PRAIAS  COM  SEMÁFOROS,  LOTAÇÃO  MÁXIMA  E  DISTANCIAMENTO  ATÉ  PODERÃO  “POTENCIAR A   VINDA  DE  MAIS  TURISTAS  PORTUGUESES  E  ESTRANGEIROS  PARA  O  ALGARVE”

Litoralgarve – Lotação máxima nas praias, semáforos a indicar zonas com maior ou menos ocupação, e distanciamento entre as pessoas. Estas regras poderão afastar turistas de outros países para o Algarve? E quanto aos portugueses?

Elidérico Viegas – Penso, mais uma vez, que as medidas adotadas cumprem os princípios pretendidos, ou seja, induzir confiança sem serem demasiado exigentes e, por conseguinte, desmotivadoras.

Neste contexto, estas medidas podem funcionar até como potenciadoras da vinda de mais turistas nacionais e estrangeiros para o Algarve.

Litoralgarve – Como controlar aglomeração de pessoas?
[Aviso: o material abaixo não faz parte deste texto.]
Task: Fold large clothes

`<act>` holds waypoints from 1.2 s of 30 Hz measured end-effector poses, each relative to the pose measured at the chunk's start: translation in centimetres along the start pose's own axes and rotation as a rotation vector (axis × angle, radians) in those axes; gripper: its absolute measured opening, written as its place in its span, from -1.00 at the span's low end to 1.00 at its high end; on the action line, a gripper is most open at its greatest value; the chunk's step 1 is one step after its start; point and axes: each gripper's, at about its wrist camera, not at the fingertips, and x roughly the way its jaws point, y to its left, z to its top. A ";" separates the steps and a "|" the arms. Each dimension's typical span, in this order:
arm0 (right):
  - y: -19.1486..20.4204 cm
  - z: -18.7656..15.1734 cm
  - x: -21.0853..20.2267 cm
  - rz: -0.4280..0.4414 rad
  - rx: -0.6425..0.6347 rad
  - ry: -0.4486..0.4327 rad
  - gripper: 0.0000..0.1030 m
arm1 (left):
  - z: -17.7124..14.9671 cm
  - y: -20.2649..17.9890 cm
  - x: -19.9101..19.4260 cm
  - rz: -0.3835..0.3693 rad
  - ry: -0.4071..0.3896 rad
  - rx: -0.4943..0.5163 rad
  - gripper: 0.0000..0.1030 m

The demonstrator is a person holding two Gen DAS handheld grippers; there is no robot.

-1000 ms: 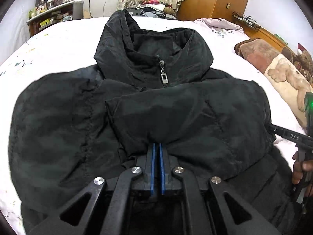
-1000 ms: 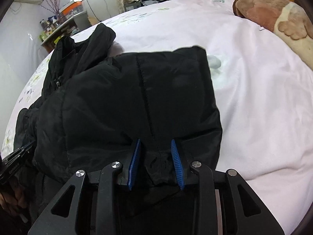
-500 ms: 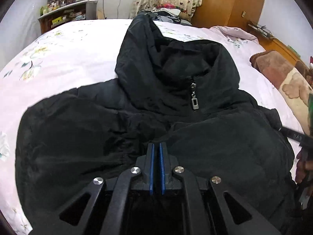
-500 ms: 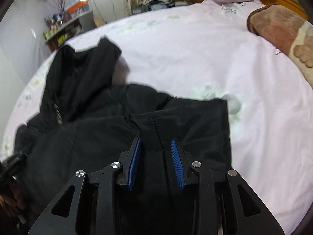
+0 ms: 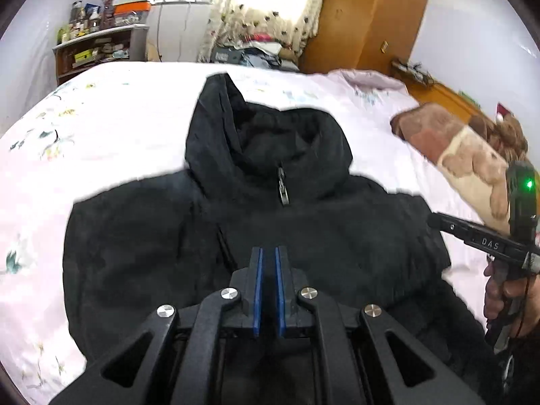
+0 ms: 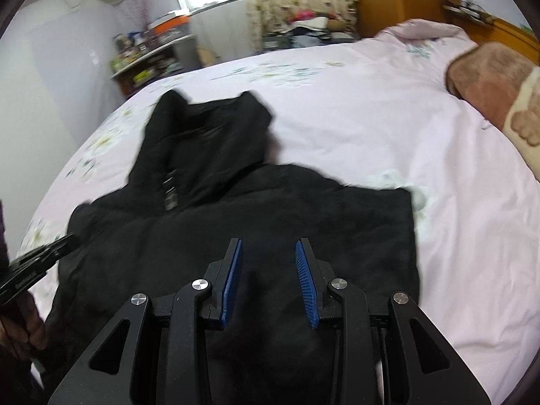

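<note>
The left gripper [image 5: 267, 271] has its blue pads pressed almost together, with nothing visibly caught between them; the black jacket [image 5: 256, 236] lies just beyond and below the tips. The right gripper [image 6: 269, 270] stands part open, with dark cloth showing in the gap, but I cannot tell whether the pads grip it.

The jacket lies on the pink bedsheet [image 6: 371, 118] and fills the lower middle of both views. Its long axis runs away from the fingers, up the frame, to the hood [image 5: 236, 128] and zipper pull [image 5: 282, 190]. Both grippers sit at the near hem, left and right of centre, about equally close.

Compared with a second ago, both cameras sit higher and further back: more bed and room show, and the folded sleeve panel that then lay right at the fingers now looks flatter.
</note>
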 end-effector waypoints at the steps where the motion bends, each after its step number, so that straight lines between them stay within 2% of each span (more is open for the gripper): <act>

Elidérico Viegas – Nos mesmos moldes que têm sido seguidos até aqui, consubstanciados no bom senso das pessoas e, quando necessário, através da ação policial.

REABERTURA DE  BARES  E  DISCOTECAS  É  “A  QUESTÃO  MAIS  SENSÍVEL” E  “DEVE  MERECER   TODA  A  ATENÇÃO   NECESSÁRIA”

Litoralgarve – Bares e discotecas ainda sem data para reabrirem. Como encara tal medida?

Elidérico Viegas – Esta é sem dúvida a questão mais sensível, devendo ser tratada com muito bom senso e equilíbrio por parte de quem de direito, a começar, naturalmente, pelas autoridades competentes. Trata-se de uma questão crítica e deve merecer toda a atenção necessária.

Litoralgarve – Que lição tira o Algarve com esta pandemia? O que é preciso fazer?

Elidérico Viegas – O Algarve é a região portuguesa mais afetada economicamente, atendendo à forte implantação do sector turístico na vida e sociedade regionais, carecendo, por isso mesmo, de medidas de discriminação positiva tendentes a garantir a sobrevivência da Indústria Turística e da região como destino turístico.

DO  LAY-OFF  SIMPLIFICADO E APOIO  AO EMPREGO, À  PROMOÇÃO  TURÍSTICA,  ISENÇÕES  FISCAIS E LINHAS DE CRÉDITO

itoralgarve- Como avalia a capacidade de resposta ao nível das autoridades de saúde?

Elidérico Viegas – Face à reduzida dimensão da doença na região, as autoridades de saúde estiveram ao nível do pretendido.

Litoralgarve – Que conselhos deixa ao governo?

Elidérico Viegas –  O governo tomou medidas de curto prazo (3 meses). Impõe-se agora dar seguimento e continuidade às medidas aprovadas anteriormente, ajustando-as às novas realidades decorrentes da reabertura das empresas, independentemente da designação que venha a ser adotada.

Assim, “lay-off” simplificado, medidas de apoio ao emprego, criação e reforço das linhas de crédito destinadas a recapitalizar empresas viáveis, prolongamento das moratórias, incluindo a atribuição de subvenções a fundo perdido, isenções fiscais, para além do reforço das verbas alocadas à promoção turística, encontram-se entre as medidas que mais se impõem no curto/médio prazos para responder eficazmente aos novos desafios decorrentes do aumento exponencial da concorrência de outros destinos.